> [Exercise requirements]:
Within the entries that follow, show each line where the word "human" occurs.

> [Source data]:
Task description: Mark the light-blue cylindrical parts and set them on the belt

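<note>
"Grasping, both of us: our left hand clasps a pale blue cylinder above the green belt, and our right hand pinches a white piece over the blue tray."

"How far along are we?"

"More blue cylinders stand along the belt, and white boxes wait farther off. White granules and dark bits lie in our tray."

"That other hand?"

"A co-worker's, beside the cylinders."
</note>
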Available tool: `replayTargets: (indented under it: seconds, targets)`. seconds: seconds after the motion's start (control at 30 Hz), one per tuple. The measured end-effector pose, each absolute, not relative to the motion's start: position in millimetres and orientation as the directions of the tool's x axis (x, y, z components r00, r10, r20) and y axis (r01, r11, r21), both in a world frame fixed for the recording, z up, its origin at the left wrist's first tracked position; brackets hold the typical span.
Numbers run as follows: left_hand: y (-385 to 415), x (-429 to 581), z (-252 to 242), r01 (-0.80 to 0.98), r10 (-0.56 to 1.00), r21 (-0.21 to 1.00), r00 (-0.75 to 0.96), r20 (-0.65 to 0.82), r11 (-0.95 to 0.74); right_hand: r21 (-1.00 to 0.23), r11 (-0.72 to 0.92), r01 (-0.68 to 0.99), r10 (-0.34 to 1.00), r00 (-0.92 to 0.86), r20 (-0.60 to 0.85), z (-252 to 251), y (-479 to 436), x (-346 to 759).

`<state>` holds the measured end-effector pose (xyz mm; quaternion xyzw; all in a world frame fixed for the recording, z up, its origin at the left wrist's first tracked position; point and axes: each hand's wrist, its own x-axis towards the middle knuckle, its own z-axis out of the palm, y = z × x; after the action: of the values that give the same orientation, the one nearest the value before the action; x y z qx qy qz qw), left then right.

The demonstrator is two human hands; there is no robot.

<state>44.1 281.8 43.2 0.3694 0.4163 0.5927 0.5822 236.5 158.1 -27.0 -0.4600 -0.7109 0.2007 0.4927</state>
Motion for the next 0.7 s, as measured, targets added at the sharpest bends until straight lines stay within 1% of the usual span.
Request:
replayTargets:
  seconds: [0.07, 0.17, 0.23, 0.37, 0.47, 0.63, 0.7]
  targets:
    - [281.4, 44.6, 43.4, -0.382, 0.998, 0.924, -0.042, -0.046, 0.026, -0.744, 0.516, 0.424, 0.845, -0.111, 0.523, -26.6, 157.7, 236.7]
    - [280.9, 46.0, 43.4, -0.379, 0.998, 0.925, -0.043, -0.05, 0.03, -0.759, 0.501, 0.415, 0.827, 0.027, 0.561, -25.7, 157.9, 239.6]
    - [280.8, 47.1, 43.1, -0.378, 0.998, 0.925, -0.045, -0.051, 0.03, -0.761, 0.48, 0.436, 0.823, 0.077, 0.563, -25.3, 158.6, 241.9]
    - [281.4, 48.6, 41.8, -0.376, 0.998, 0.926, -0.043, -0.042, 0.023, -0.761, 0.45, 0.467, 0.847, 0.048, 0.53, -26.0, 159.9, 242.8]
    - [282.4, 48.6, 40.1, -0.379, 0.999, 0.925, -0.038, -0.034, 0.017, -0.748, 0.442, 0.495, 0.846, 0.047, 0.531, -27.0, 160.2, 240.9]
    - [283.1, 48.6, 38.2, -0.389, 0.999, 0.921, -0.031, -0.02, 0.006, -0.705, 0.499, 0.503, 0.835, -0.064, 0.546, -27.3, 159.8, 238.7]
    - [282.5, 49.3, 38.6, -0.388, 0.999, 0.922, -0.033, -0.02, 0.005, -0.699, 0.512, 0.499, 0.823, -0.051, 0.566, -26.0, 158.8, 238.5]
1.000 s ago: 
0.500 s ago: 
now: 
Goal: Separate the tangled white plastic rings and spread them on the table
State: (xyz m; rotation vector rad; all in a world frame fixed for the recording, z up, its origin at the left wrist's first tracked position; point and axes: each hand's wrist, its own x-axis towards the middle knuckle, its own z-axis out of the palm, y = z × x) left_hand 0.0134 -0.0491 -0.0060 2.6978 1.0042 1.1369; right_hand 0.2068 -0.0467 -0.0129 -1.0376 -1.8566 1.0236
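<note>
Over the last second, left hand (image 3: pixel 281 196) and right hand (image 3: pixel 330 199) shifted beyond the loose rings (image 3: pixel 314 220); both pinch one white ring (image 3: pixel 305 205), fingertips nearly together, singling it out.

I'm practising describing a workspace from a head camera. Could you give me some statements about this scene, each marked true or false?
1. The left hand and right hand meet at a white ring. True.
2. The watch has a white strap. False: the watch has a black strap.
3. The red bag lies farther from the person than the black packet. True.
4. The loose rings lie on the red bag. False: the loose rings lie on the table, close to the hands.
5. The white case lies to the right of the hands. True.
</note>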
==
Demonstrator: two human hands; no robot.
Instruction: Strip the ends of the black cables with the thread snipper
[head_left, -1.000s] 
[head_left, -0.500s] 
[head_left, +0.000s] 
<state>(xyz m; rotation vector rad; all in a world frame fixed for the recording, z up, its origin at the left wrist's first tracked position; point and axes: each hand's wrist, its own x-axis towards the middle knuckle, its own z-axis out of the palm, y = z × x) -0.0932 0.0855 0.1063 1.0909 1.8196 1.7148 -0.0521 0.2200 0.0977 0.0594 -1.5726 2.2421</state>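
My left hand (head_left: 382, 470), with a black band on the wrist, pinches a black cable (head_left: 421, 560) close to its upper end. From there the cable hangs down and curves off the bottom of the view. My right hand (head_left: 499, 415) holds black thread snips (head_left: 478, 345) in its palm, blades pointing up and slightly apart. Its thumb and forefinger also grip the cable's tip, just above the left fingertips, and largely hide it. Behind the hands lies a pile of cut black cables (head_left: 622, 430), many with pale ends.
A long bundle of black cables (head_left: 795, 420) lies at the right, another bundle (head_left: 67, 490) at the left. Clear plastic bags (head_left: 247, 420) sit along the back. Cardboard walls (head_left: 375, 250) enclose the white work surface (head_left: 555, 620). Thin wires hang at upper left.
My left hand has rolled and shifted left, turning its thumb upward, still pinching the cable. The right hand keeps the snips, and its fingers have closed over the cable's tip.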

> [Result of the task]:
The demonstrator is two human hands; there is no robot.
Demonstrator: two human hands; no robot.

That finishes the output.